Gateway markets in general continue to be preferred by foreign investors though each country and type of lenders have their own predilections.

“The German banks tend to go toward gateway markets, oddly penalizing San Francisco and Boston in their models,” Murphy said.

Corey Hall, a senior vice president at Brookfield Asset Management, said with so much debt compression he has been seeing a growing diversification into other markets and asset types as foreign investors are chasing yield in order to find deals that make sense.

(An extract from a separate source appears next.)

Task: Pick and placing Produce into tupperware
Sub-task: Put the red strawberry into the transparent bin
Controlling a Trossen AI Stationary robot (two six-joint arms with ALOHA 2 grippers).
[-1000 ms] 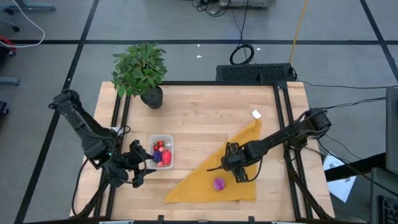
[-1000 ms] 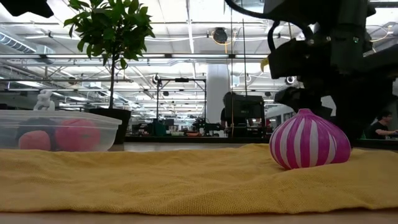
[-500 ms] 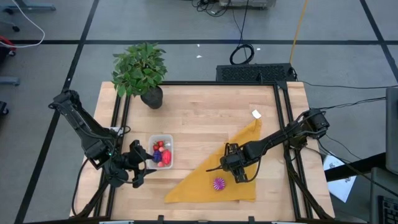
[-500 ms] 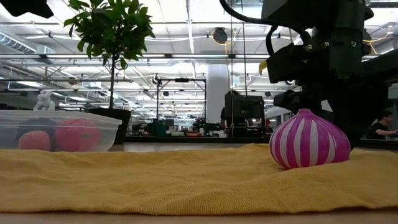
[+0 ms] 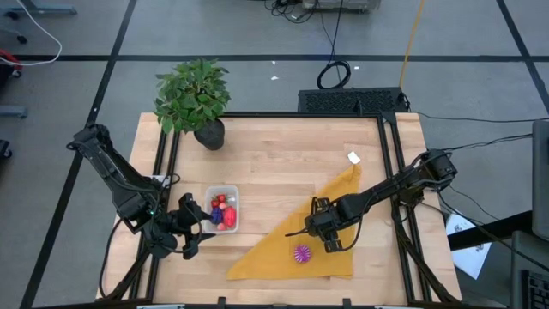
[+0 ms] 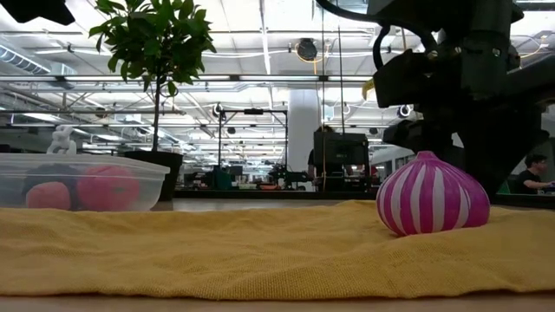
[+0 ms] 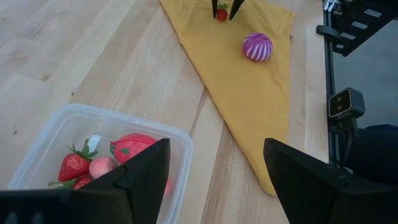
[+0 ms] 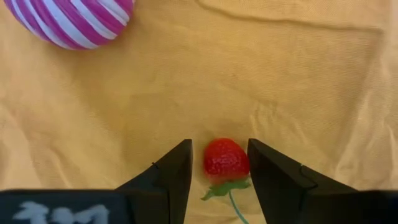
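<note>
A tiny red strawberry (image 8: 226, 158) lies on the mustard-yellow cloth (image 5: 292, 245). My right gripper (image 8: 220, 167) points down at it, open by a narrow gap, with one finger on each side of the berry. A purple-and-white striped bulb (image 5: 302, 253) sits on the cloth just nearer the table's front edge. The clear tupperware (image 5: 221, 209) stands on the wood left of the cloth and holds red and pink produce (image 7: 127, 155). My left gripper (image 5: 197, 232) hovers open beside the box's near left side, with nothing between its fingers. My right gripper comes from above, its fingers flanking the strawberry's two sides. A sliver of cloth shows between one finger (image 8: 177, 168) and the berry, while the other finger (image 8: 264, 165) meets the berry's edge (image 8: 246, 160). I cannot tell whether it touches. The berry rests on the cloth.
A potted green plant (image 5: 193, 94) stands at the table's far left corner. A small white scrap (image 5: 353, 157) lies by the cloth's far tip. Black frame rails (image 5: 390, 172) run along the table's left and right sides. Bare wood lies between the box and the cloth.
</note>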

“Seattle, Portland, Oakland, those are markets where some will play and some won’t play and I think you’re seeing less efficiencies in those markets because not everybody is there, but it’s not like a decade ago where it’s like New York, San Francisco or Chicago and that’s it,” Hall said. “I think you’re definitely seeing more people having more experience in the U.S. locales and markets. You’re definitely seeing new markets open up.”

Vanderslice noted that Austin has become a major market for foreign investors as the definition of gateway markets expand. In terms of product types, he said multifamily and industrial have been attracting foreign capital, with office and hospitality holding less appeal.

“Multifamily investment by foreigners has gotten big, [accounting for] 30 percent over the last couple of years, definitely industrial,” he said. “From what we’ve seen, multifamily have been bid up by foreign bids and industrial and even though some people have stretched the definition of industrial to include cold storage.”